In this study, data-driven SIMCA (DD-SIMCA) was used to build qualitative identification models. DD-SIMCA is based on the construction of a principal component analysis (PCA) model of the target class, which in our case corresponds to the calibration spectra. In this way, the score distance (SD) and orthogonal distance (OD) can be calculated for each future spectrum, making it possible to determine, at a given confidence level, the acceptance zone for authentication of a specific brand. In our case, DD-SIMCA models were also used to distinguish X-1 Cialis from related (tadalafil-based) formulations but with different matrices.

A placebo solution (excipient and blank) was also projected onto the DD-SIMCA model to ensure that X-1’s excipients did not interfere with the qualitative models.

Sensitivity was assessed using the new set (tadalafil validation set) on the DD-SIMCA models, using the following formula:

S e n s i t i v i t y (%) = \frac{T r u e P o s i t i v e}{P o s i t i v e} X 100

(1)

S p e c i f i c i t y = \frac{T r u e N e g a t i v e}{N e g a t i v e} X 100

(2)

As a first validation criterion, the specificity of the method must be demonstrated. It is generally good practice to build a qualitative model before the quantitative one. This ensures that only spectra similar to those used for calibration are projected onto the regression model.

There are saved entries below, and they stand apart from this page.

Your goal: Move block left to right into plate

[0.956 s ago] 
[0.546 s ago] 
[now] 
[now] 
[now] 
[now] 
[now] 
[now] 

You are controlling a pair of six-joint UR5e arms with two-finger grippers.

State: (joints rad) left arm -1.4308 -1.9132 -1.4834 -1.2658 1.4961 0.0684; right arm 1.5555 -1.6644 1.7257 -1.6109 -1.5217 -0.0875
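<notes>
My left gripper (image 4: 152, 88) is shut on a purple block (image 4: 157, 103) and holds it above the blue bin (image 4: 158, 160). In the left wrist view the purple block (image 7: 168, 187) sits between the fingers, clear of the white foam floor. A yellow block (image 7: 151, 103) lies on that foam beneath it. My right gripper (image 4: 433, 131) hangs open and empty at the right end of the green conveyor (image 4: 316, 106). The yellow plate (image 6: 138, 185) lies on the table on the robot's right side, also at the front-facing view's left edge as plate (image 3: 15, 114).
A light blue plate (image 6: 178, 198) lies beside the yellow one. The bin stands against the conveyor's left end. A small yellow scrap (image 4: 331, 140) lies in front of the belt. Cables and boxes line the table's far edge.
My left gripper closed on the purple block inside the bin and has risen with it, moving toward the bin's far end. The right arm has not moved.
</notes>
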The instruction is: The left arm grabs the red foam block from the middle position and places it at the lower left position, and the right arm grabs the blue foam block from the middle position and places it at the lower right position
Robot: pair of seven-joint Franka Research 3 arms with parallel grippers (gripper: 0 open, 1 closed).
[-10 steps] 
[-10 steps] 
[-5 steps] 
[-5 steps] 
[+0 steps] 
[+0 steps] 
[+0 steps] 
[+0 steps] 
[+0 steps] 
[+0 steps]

As can be seen, visual spectral correlation cannot be a reliable method of selectivity. Due to the very small differences between spectra, pre-processing methods using Savitzky-Golay derivatives improve spectral characteristics and facilitate discrimination of different APIs in SIMCA models. In addition, chemometric methods were used to help detect spectral dissimilarities between these samples. A single-class classification model was developed using the DD-SIMCA approach. The model parameters selected are listed in Table I, together with the associated sensitivity and specificity.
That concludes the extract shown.